-- Task statement --
Copy every line from the data below in which the string "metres" can be found.

Data entries:
========================
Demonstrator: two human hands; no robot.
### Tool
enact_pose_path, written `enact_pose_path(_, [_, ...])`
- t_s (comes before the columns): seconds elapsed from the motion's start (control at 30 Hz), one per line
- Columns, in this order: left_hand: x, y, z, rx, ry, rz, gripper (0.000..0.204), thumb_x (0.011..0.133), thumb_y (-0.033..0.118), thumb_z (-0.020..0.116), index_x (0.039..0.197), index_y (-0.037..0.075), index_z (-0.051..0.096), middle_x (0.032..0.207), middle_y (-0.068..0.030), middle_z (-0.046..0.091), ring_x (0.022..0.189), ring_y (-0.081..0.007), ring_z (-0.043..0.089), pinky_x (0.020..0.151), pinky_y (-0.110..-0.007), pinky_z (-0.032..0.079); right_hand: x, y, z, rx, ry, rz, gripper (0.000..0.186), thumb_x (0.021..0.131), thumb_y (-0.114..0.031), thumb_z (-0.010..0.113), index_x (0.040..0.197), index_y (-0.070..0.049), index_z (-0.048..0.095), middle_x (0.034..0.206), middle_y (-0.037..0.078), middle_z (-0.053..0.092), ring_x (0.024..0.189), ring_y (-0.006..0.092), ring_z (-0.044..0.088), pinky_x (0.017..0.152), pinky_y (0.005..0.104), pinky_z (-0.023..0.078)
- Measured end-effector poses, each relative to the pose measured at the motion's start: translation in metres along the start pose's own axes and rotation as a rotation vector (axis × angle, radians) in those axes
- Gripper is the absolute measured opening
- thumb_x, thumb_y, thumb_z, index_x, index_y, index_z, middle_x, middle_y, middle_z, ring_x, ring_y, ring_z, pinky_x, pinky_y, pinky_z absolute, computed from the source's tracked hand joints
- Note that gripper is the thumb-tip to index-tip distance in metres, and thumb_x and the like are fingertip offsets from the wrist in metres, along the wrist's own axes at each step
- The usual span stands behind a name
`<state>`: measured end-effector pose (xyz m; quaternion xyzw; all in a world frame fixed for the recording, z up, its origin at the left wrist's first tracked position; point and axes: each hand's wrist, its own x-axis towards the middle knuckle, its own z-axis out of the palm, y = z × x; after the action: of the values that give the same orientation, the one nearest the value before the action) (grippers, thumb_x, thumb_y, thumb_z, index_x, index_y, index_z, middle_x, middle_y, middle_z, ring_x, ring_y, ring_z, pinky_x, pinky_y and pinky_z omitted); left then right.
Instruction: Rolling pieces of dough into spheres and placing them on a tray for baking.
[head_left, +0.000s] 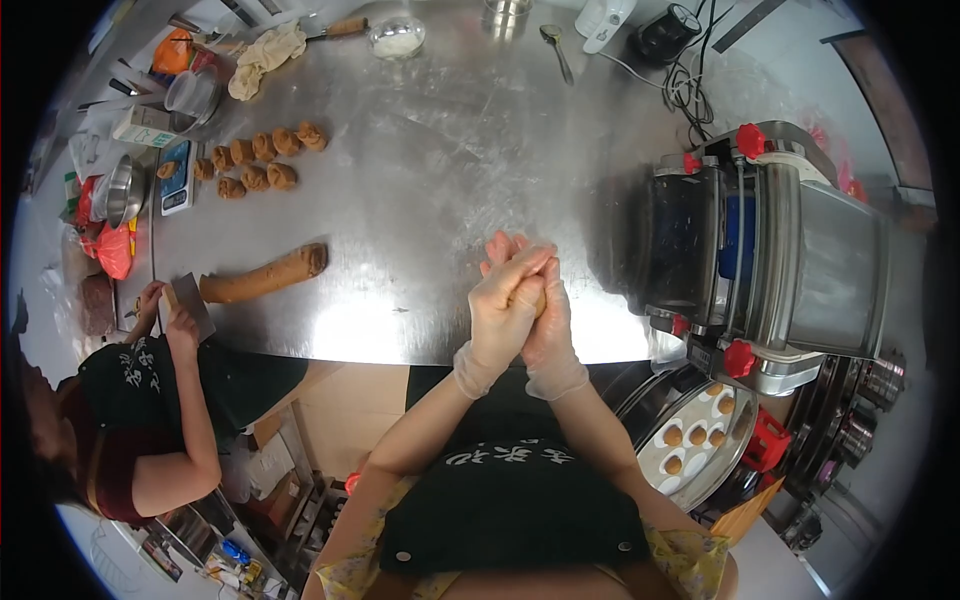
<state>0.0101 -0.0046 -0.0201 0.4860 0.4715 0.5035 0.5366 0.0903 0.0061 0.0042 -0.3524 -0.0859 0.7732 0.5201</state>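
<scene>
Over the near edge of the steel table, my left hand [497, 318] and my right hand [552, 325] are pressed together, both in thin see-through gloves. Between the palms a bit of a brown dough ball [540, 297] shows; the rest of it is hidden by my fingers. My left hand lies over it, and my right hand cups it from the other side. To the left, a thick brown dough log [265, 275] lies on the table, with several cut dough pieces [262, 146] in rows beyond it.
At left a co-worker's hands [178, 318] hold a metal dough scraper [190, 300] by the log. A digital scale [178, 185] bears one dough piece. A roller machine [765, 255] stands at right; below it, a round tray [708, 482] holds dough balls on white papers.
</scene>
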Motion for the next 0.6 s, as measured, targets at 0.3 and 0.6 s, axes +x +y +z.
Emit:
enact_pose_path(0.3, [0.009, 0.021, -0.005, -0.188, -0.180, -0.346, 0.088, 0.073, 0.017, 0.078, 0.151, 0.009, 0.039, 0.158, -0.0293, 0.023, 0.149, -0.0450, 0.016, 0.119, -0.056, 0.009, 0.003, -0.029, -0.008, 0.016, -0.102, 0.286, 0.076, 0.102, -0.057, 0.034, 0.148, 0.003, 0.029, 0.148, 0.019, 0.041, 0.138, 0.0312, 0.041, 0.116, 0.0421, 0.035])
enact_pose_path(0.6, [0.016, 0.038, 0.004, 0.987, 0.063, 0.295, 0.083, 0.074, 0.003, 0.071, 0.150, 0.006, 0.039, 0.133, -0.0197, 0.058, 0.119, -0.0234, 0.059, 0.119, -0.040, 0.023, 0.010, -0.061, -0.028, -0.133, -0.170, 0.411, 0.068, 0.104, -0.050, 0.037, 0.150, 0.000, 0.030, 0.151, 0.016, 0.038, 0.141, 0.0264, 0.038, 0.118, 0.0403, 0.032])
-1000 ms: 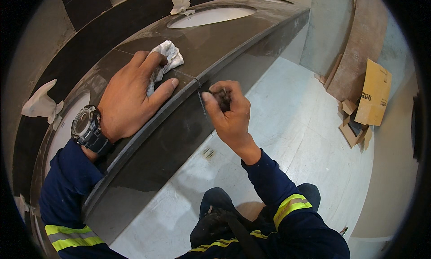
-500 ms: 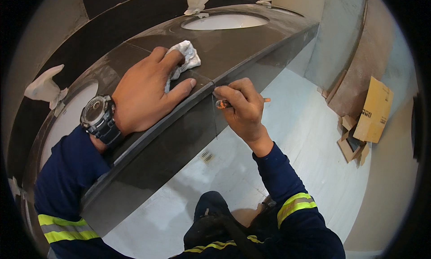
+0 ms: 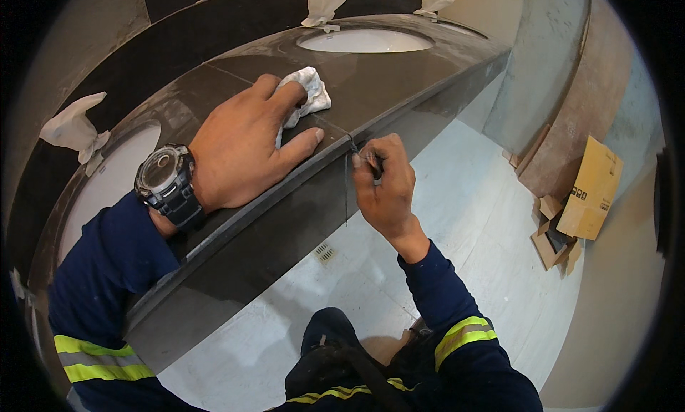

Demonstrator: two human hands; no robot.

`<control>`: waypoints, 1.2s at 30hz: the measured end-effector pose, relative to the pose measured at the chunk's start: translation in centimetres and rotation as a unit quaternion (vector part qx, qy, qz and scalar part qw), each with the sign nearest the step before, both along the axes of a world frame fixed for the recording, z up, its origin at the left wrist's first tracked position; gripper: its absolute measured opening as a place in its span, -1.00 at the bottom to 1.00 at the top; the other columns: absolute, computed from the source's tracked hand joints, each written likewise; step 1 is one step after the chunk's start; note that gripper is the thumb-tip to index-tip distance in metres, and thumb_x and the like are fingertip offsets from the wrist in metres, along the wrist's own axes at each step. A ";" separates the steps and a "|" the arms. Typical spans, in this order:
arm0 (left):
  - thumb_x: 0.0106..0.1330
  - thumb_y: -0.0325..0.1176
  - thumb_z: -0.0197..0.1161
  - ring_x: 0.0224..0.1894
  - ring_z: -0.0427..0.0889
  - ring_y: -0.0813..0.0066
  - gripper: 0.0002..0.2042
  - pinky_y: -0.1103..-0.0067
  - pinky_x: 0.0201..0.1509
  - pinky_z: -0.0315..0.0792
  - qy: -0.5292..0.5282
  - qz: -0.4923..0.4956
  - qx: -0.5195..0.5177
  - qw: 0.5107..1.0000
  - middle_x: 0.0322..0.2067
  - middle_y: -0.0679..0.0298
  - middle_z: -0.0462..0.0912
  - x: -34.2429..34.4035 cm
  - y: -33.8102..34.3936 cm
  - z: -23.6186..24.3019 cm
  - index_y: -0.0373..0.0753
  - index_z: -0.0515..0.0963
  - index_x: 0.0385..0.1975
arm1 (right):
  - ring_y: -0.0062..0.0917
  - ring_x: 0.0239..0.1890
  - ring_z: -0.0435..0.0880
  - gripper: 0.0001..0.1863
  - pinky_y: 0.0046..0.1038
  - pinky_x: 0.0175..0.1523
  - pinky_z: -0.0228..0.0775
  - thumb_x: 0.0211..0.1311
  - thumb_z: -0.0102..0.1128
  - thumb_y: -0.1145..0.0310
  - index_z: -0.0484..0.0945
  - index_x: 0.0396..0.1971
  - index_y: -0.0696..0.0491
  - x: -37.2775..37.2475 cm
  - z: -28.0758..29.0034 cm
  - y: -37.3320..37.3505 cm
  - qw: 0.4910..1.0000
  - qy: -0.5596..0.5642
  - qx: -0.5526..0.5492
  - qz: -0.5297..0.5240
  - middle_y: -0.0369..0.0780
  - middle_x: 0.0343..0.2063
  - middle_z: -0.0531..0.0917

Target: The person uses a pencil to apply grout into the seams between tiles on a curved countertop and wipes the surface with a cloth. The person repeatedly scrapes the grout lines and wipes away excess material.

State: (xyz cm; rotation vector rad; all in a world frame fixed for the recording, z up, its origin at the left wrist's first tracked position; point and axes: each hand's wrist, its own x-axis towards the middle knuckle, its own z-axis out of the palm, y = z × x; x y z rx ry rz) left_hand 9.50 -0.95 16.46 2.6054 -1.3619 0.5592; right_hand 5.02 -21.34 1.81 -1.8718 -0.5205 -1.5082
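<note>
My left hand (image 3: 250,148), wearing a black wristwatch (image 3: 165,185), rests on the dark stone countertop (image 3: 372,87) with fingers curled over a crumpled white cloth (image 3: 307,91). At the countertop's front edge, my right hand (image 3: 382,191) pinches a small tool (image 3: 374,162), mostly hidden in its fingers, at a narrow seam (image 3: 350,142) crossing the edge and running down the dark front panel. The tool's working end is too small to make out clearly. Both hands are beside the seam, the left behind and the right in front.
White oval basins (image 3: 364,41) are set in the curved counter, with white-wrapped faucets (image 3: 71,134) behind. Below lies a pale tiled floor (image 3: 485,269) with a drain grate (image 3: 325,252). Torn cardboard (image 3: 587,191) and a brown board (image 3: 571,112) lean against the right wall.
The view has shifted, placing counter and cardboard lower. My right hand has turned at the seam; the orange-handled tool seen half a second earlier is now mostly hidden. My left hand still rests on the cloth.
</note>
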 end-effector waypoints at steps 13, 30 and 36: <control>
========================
-- Output --
- Measured end-effector poses, each relative to the pose measured at the motion's start: translation in metres along the start pose's own axes and rotation as a rotation vector (axis × angle, radians) in those axes
- Note that gripper is the thumb-tip to index-tip distance in metres, and thumb_x and the like are fingertip offsets from the wrist in metres, along the wrist's own axes at each step
`<control>`: waypoints, 1.2s at 30hz: the measured end-effector pose, relative to the pose measured at the chunk's start: translation in centimetres and rotation as a unit quaternion (vector part qx, qy, qz and scalar part qw), each with the sign nearest the step before, both along the axes of a world frame fixed for the recording, z up, its origin at the left wrist's first tracked position; gripper: its absolute measured opening as a place in its span, -1.00 at the bottom to 1.00 at the top; the other columns: absolute, computed from the source's tracked hand joints, each written likewise; step 1 is one step after the chunk's start; note that gripper is the thumb-tip to index-tip distance in metres, and thumb_x and the like are fingertip offsets from the wrist in metres, along the wrist's own axes at each step. A ";" separates the steps and a "|" the arms. Typical spans, in this order:

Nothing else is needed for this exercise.